Grâce à une bourse du FWO (Fonds pour la Recherche Scientifique), De Smedt va bientôt partir pour l'Angleterre. «Je vais effectuer une analyse approfondie du sol sur le site bien connu de Stonehenge. Une énorme quantité de recherches archéologiques a déjà été effectuée à Stonehenge, mais on sait relativement peu de choses sur le paysage préhistorique. Je souhaite cartographier une zone d'environ 250 hectares avec notre capteur de sol. C'est plus ou moins une continuation des recherches de Klein-Sinaai.'
Et dire que la découverte de Klein-Sinaai était en fait une coïncidence. De Smedt a principalement mené des recherches sur d'anciens lits de rivières dans la dépression de Moervaart, une réserve naturelle du Sinaai, près de Sint-Niklaas. «Au cours de cette enquête, nous sommes tombés par hasard sur le site de la basse-cour de l'abbaye de Boudelo. Nous avons méticuleusement reconstitué le site en collaboration avec le Département d'archéologie." Donc un "détour" réussi par rapport au projet initial.
Double scolarité
De Smedt est avant tout archéologue de formation. « J'ai obtenu un master en archéologie, complété par un doctorat en bio-ingénierie. J'ai donc une formation en sciences humaines, mais je complète ces connaissances par des études en sciences appliquées.» Cette combinaison peut sembler étrange, mais en pratique, elle s'avère pratique. « La plupart des archéologues ne sont pas au courant des développements technologiques récents, tandis que les ingénieurs ont cette connaissance, mais ne savent pas exactement où l'appliquer.
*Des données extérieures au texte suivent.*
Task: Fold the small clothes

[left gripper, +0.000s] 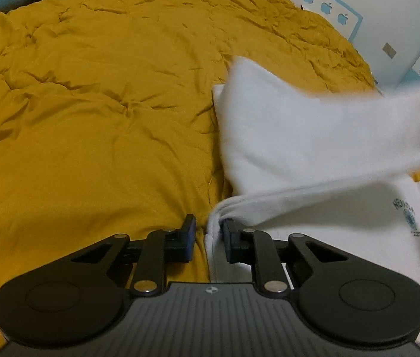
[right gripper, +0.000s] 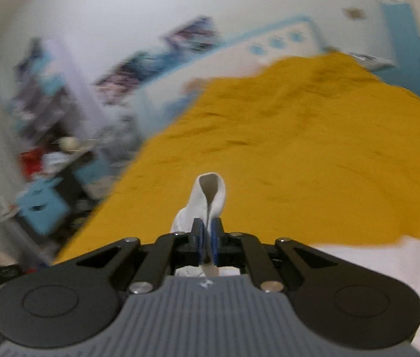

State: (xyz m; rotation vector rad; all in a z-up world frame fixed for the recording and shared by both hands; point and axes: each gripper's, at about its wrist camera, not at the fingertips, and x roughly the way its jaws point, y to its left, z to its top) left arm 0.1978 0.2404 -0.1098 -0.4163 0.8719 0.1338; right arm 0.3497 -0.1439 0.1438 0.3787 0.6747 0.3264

Ma double formation crée un pont entre les différentes disciplines.'
De plus, malgré la petite superficie, la variation du sol en Flandre s'est énormément étendue. En tant qu'archéologue, il faut presque être un mille-pattes scientifique pour pouvoir tout cartographier correctement. L'archéologie seule ne suffit pas. Pour reconstituer le passé, il faut être versé dans différentes disciplines et tenir également compte de la géographie, de la topographie, des conditions du sol et de la végétation locales. Il y a encore beaucoup de travail à faire en Flandre. Par exemple, un projet est prévu dans la zone du front de la Première Guerre mondiale dans le Westhoek. Notre groupe de recherche veut cartographier les reliques, entre autres, des tranchées. Une grande partie a été capturée sur des photographies aériennes militaires. Nous pouvons utiliser des analyses de sol pour déterminer ce qu'il reste de ces structures historiques aujourd'hui.'
L'amour pour l'archéologie et la science du sol est clairement au plus profond de De Smedt. «Et c'est pourquoi je suis heureux que ces domaines soient à l'honneur grâce à ma nomination pour la Golden Pipette. Habituellement, seul un petit cercle d'experts peut voir nos études et nos résultats. Car les publications dans des revues spécialisées ne vont généralement pas beaucoup plus loin. Maintenant qu'il y a une certaine attention médiatique, un public beaucoup plus large entre en contact avec elle. Et c'est une bonne nouvelle pour l'image sociale de notre recherche.”